Comunidades como as de Kabiria, onde a Hai África está presente, sofrem frequentemente com a falta de infraestrutura adequada para enfrentar desastres climáticos, como enchentes sazonais. A falta de saneamento básico, moradias inadequadas e acesso limitado a serviços de emergência agravam os impactos desses eventos.
O clima mudou, e nós também precisamos mudar
É urgente a necessidade de mudança! O racismo ambiental é uma realidade que amplifica os impactos dos desastres climáticos sobre as populações vulneráveis. Mas, como combater o racismo ambiental?
Compreender essa desigualdade é o primeiro passo para implementar políticas justas e eficazes. Organizações como a Hai Africa desempenham um papel crucial na mitigação desses impactos, promovendo a educação, o empoderamento e o desenvolvimento sustentável nas comunidades afetadas.

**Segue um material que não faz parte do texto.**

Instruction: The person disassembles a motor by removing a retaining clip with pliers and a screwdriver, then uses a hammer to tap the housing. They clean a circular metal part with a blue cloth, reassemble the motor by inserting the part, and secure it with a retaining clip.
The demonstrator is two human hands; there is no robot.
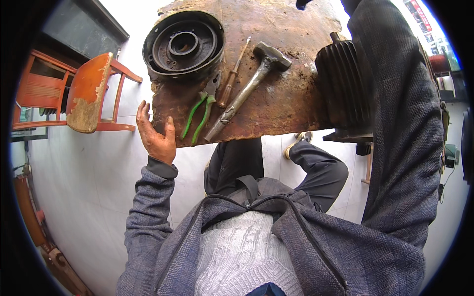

Também é preciso lembrar que o enfrentamento ao racismo ambiental vai além da solidariedade. As ações de combate devem ser constantes e estruturais. Isso inclui a responsabilidade de votar estrategicamente em políticos que levem a sério a pauta ambiental e estejam comprometidos em representar as comunidades mais vulneráveis. Esses líderes precisam adotar políticas que garantam a justiça climática, promovendo a igualdade no acesso a recursos e a proteção contra os desastres climáticos.
A ação política é uma das ferramentas mais poderosas para provocar mudanças significativas e duradouras.